Work request: Your answer must be the lines from the one holding "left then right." through the final line of the entries below, copied exactly, with no pictures.

Items from a dataset:
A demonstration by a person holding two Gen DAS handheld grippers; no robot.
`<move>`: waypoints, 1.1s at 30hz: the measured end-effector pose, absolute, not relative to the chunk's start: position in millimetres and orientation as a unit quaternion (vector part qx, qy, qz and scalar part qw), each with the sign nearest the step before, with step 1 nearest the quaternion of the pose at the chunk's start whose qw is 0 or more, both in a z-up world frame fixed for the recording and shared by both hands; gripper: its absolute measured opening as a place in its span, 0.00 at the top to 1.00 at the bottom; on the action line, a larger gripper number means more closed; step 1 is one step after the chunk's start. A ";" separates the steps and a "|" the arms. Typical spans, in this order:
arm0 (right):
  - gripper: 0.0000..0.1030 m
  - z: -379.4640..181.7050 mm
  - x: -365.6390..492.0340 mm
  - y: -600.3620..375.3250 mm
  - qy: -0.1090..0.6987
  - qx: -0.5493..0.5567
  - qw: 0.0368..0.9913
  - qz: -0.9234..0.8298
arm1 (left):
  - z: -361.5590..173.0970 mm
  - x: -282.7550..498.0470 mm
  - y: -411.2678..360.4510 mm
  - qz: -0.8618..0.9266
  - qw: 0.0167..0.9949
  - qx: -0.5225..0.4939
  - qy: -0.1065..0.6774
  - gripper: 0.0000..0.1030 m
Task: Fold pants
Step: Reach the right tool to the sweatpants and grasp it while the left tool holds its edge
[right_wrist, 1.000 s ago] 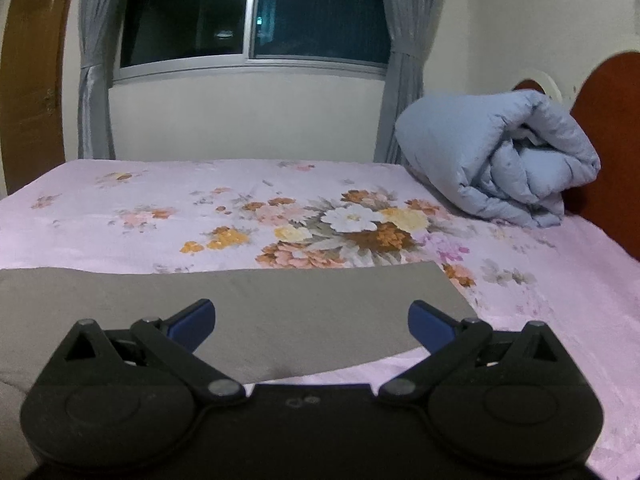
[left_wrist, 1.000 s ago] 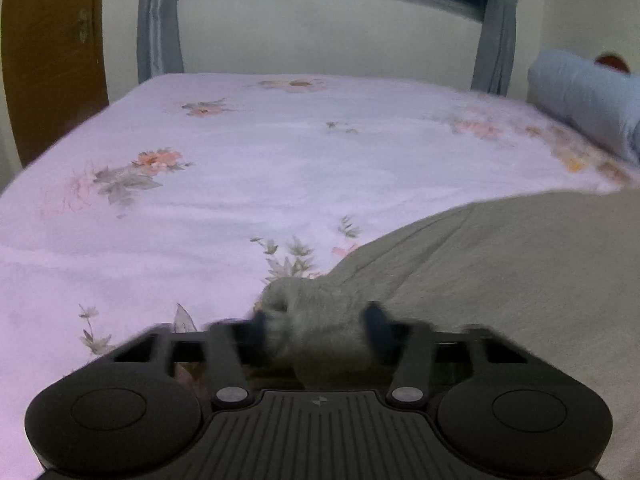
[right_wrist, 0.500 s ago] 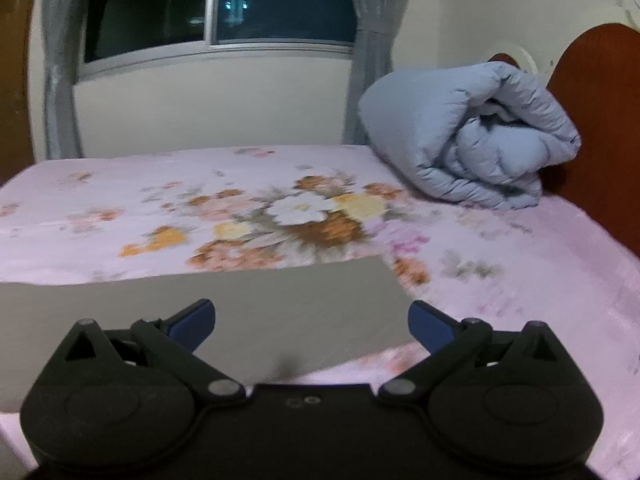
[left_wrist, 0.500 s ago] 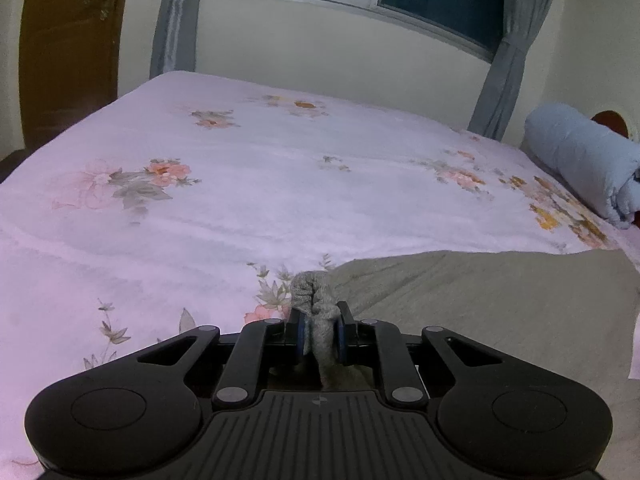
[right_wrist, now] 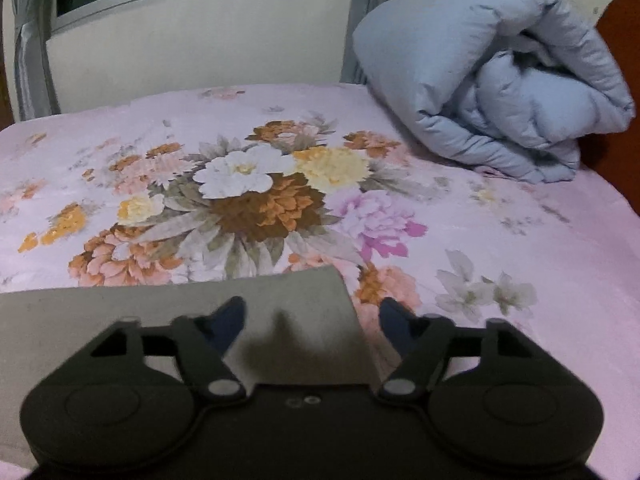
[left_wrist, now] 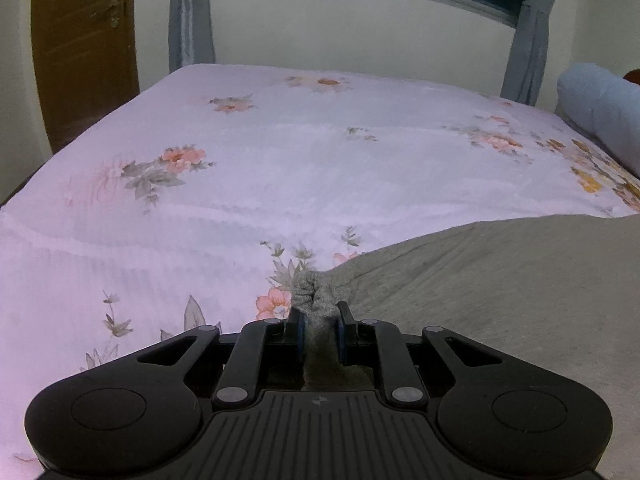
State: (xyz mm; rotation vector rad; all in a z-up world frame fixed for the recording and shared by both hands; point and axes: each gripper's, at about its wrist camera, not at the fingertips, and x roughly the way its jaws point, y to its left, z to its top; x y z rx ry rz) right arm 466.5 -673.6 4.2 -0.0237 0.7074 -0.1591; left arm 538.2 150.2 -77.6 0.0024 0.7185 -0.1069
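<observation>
Grey pants (left_wrist: 500,280) lie spread on the pink floral bed sheet (left_wrist: 280,168). In the left wrist view my left gripper (left_wrist: 319,326) is shut on a bunched corner of the pants, with the fabric stretching away to the right. In the right wrist view my right gripper (right_wrist: 312,316) is open and empty, its blue-padded fingers (right_wrist: 230,314) straddling the far corner of the pants (right_wrist: 160,312), which lies flat on the sheet (right_wrist: 480,232).
A rolled light-blue duvet (right_wrist: 500,80) lies at the right by the brown headboard (right_wrist: 620,32). A window with grey curtains (left_wrist: 528,28) is behind the bed. A wooden door (left_wrist: 84,48) stands at the left.
My left gripper has closed on the bunched corner of the pants and kept hold. My right gripper has moved right and lower, toward the pants' corner, and its fingers stand closer together.
</observation>
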 end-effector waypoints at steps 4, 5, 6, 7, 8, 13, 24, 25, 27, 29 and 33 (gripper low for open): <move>0.32 2.9 461.3 -661.5 0.336 -0.015 0.940 -0.062 | -76.4 532.0 148.6 -0.051 0.942 -0.001 0.332 0.86; 0.32 5.7 455.9 -657.6 0.326 -0.005 0.943 -0.058 | -72.8 527.0 149.6 -0.058 0.947 -0.008 0.317 0.86; 0.30 8.6 453.4 -653.1 0.323 0.002 0.945 -0.049 | -69.5 523.6 151.5 -0.062 0.949 -0.013 0.309 0.86; 0.26 11.1 452.3 -646.8 0.324 0.005 0.945 -0.037 | -65.6 519.8 153.9 -0.065 0.950 -0.017 0.305 0.86; 0.26 13.3 452.0 -634.3 0.329 0.008 0.944 -0.006 | -62.9 517.6 156.5 -0.067 0.951 -0.022 0.302 0.86; 0.34 17.2 481.1 -551.1 0.359 -0.036 0.922 0.138 | -52.2 515.3 164.9 -0.085 0.947 -0.027 0.309 0.86; 0.51 -15.6 522.3 -411.6 0.386 -0.170 0.849 0.318 | -60.1 530.0 174.4 -0.115 0.935 -0.013 0.336 0.86; 0.54 -18.3 522.1 -405.7 0.395 -0.176 0.842 0.323 | -62.9 531.6 174.7 -0.114 0.934 -0.017 0.339 0.86; 0.57 -24.5 527.5 -398.9 0.406 -0.198 0.831 0.324 | -69.2 537.8 177.6 -0.111 0.928 -0.028 0.353 0.85; 0.60 -28.4 532.3 -398.8 0.416 -0.204 0.828 0.315 | -74.4 542.3 177.1 -0.109 0.926 -0.027 0.361 0.85; 0.61 -29.6 533.8 -399.1 0.406 -0.195 0.833 0.321 | -80.1 546.7 178.7 -0.096 0.924 -0.056 0.367 0.85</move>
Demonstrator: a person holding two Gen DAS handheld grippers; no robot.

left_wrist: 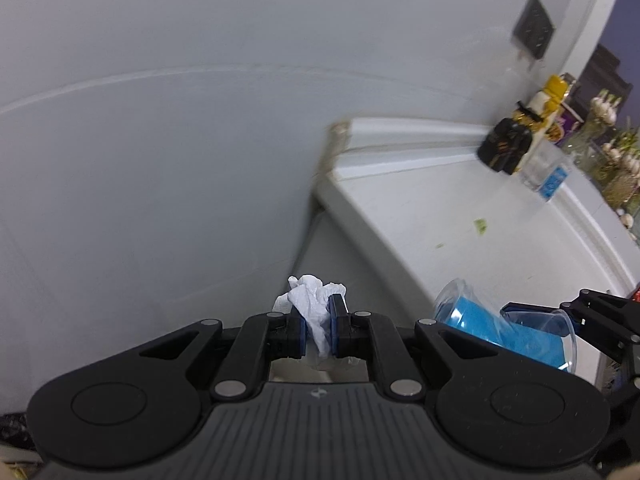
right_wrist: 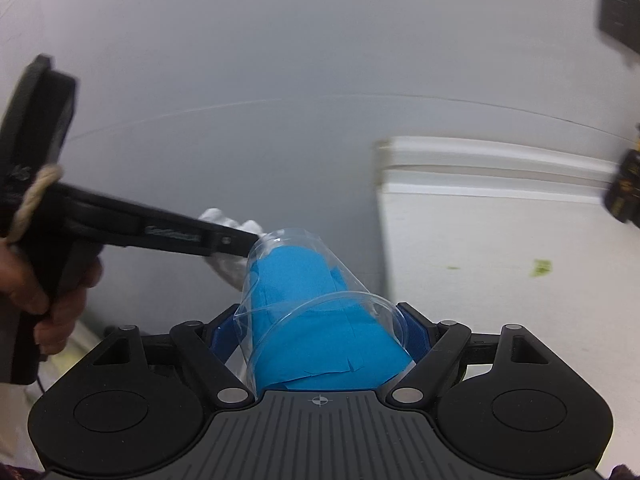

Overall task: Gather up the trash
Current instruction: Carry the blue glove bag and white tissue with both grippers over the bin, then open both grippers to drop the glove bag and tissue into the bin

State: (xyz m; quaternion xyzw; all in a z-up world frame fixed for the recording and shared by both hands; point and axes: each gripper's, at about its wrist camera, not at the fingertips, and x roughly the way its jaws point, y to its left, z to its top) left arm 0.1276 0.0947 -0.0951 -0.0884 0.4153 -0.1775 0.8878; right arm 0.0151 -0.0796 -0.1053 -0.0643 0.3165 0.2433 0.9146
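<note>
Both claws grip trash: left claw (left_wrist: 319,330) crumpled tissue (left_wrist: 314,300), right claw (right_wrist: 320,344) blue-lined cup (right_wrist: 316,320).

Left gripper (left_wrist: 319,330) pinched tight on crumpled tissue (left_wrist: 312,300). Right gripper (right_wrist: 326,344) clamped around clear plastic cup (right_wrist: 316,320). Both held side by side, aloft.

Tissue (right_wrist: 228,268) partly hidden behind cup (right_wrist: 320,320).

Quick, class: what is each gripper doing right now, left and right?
Left gripper: closed on a crumpled white tissue.
Right gripper: closed on a clear plastic cup with blue paper inside.
</note>
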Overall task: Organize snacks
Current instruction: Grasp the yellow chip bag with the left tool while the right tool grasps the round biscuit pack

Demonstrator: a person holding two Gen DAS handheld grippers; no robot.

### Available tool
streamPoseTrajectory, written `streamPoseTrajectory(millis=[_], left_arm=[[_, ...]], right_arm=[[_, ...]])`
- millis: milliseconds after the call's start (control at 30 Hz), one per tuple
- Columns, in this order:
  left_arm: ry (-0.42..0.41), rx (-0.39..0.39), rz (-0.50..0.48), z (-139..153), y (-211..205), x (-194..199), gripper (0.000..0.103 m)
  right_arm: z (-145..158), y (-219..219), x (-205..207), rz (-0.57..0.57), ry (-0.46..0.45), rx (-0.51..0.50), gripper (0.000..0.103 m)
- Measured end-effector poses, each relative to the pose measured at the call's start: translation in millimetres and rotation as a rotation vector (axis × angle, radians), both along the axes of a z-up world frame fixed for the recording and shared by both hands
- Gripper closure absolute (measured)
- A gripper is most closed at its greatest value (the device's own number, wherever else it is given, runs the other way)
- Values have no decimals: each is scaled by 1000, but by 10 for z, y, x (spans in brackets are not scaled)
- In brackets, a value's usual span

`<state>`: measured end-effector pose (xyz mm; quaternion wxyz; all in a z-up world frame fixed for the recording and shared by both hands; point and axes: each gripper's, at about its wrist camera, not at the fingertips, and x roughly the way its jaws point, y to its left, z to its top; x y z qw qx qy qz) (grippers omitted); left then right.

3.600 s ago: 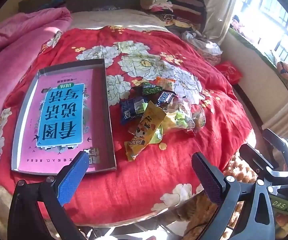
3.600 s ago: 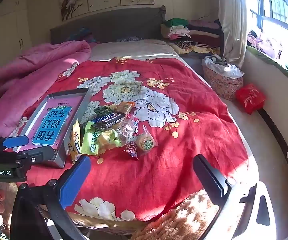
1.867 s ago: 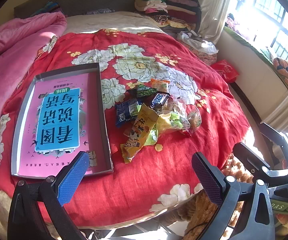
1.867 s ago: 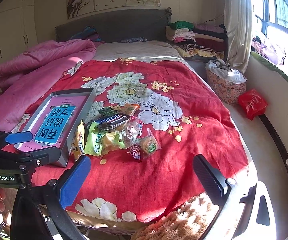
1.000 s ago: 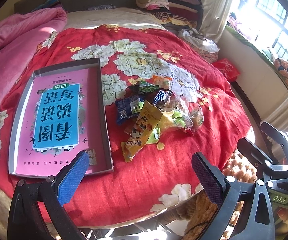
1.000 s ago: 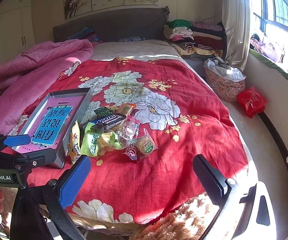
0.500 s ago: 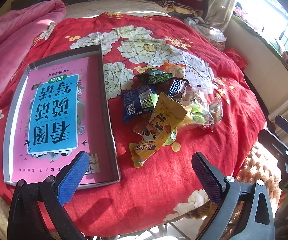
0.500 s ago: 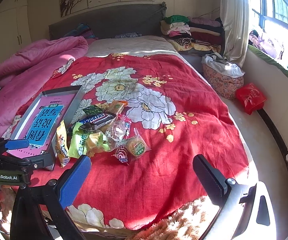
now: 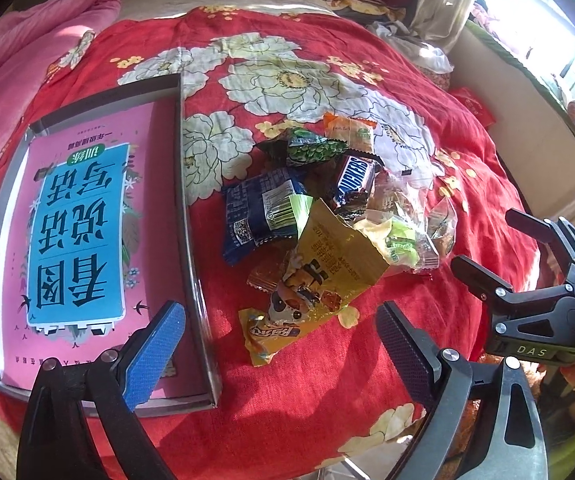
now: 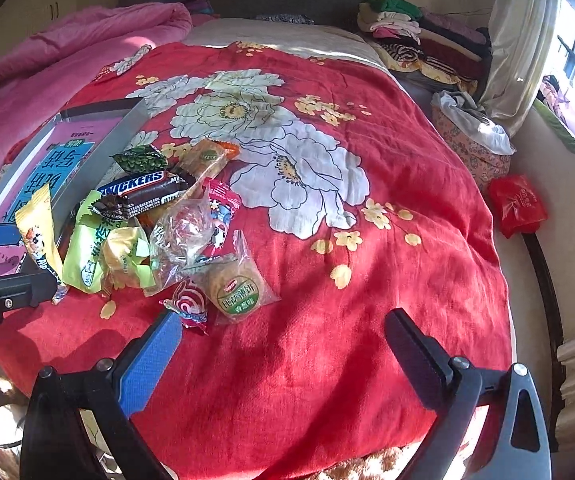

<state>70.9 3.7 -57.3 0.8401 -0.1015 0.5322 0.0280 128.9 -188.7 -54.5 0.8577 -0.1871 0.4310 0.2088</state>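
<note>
A pile of wrapped snacks lies on the red flowered bedspread: a yellow packet [image 9: 319, 276], a blue packet [image 9: 263, 212], a Snickers bar [image 9: 353, 180] and a green packet [image 9: 311, 150]. Left of the pile sits a grey tray [image 9: 191, 240] holding a pink and blue book. My left gripper [image 9: 279, 316] hovers over the yellow packet's near end; its jaws are closing, wide apart, pads touching nothing. My right gripper [image 10: 283, 320] stands open over bare bedspread, just near of a round biscuit pack [image 10: 237, 292] and a swirl candy [image 10: 189, 304].
A pink quilt [image 10: 87, 36] is bunched at the far left of the bed. Folded clothes [image 10: 419, 36] are stacked at the far right. Beside the bed stand a cloth-filled basket [image 10: 471, 136] and a red bag [image 10: 519, 204]. The bed's near edge lies under both grippers.
Both grippers have come down and closer to the bed, tilting further downward. The snack pile and tray now fill more of each view. Nothing was picked up.
</note>
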Motion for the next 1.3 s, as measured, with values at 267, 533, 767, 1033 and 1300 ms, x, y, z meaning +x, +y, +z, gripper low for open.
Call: streamPoseTrajectory(millis=[267, 533, 767, 1033, 1300], left_arm=[[9, -33, 16, -25, 98, 82, 22], [12, -64, 11, -21, 133, 150, 42], [17, -83, -17, -46, 72, 167, 70], [-28, -106, -29, 55, 116, 148, 82], [-90, -148, -8, 284, 261, 118, 86]], right_arm=[[-157, 173, 216, 78, 36, -37, 17], [-206, 187, 294, 106, 80, 28, 66], [-133, 63, 310, 71, 80, 137, 68], [-27, -227, 360, -47, 93, 296, 68], [96, -299, 287, -92, 86, 367, 68]])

The completed task:
`<state>`: measured end-effector pose (xyz mm; quaternion wxyz; all in a z-up world frame fixed for the recording and shared by both hands; point and axes: each gripper's, at about its wrist camera, not at the fingertips, and x roughly the way its jaws point, y to its left, z to its top; x y z qw qx qy qz) (grippers omitted); left then right.

3.600 s ago: 
3.600 s ago: 
1.867 s ago: 
1.867 s ago: 
1.000 s ago: 
1.000 s ago: 
0.500 s ago: 
0.500 s ago: 
now: 
now: 

<state>70.9 3.7 -57.3 0.8401 -0.1015 0.5322 0.0280 128.9 -188.7 -54.5 0.8577 -0.1871 0.4310 0.2088</state>
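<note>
A pile of wrapped snacks lies on the red flowered bedspread: a yellow packet [image 9: 319, 276], a blue packet [image 9: 263, 212], a Snickers bar [image 9: 353, 180] and a green packet [image 9: 311, 150]. Left of the pile sits a grey tray [image 9: 191, 240] holding a pink and blue book. My left gripper [image 9: 279, 316] hovers over the yellow packet's near end; its jaws are closing, wide apart, pads touching nothing. My right gripper [image 10: 283, 320] stands open over bare bedspread, just near of a round biscuit pack [image 10: 237, 292] and a swirl candy [image 10: 189, 304].
A pink quilt [image 10: 87, 36] is bunched at the far left of the bed. Folded clothes [image 10: 419, 36] are stacked at the far right. Beside the bed stand a cloth-filled basket [image 10: 471, 136] and a red bag [image 10: 519, 204]. The bed's near edge lies under both grippers.
Both grippers have come down and closer to the bed, tilting further downward. The snack pile and tray now fill more of each view. Nothing was picked up.
</note>
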Motion for the next 1.3 s, as measured, with values at 267, 533, 767, 1033 and 1300 ms, x, y, z meaning +x, +y, +z, gripper low for open.
Call: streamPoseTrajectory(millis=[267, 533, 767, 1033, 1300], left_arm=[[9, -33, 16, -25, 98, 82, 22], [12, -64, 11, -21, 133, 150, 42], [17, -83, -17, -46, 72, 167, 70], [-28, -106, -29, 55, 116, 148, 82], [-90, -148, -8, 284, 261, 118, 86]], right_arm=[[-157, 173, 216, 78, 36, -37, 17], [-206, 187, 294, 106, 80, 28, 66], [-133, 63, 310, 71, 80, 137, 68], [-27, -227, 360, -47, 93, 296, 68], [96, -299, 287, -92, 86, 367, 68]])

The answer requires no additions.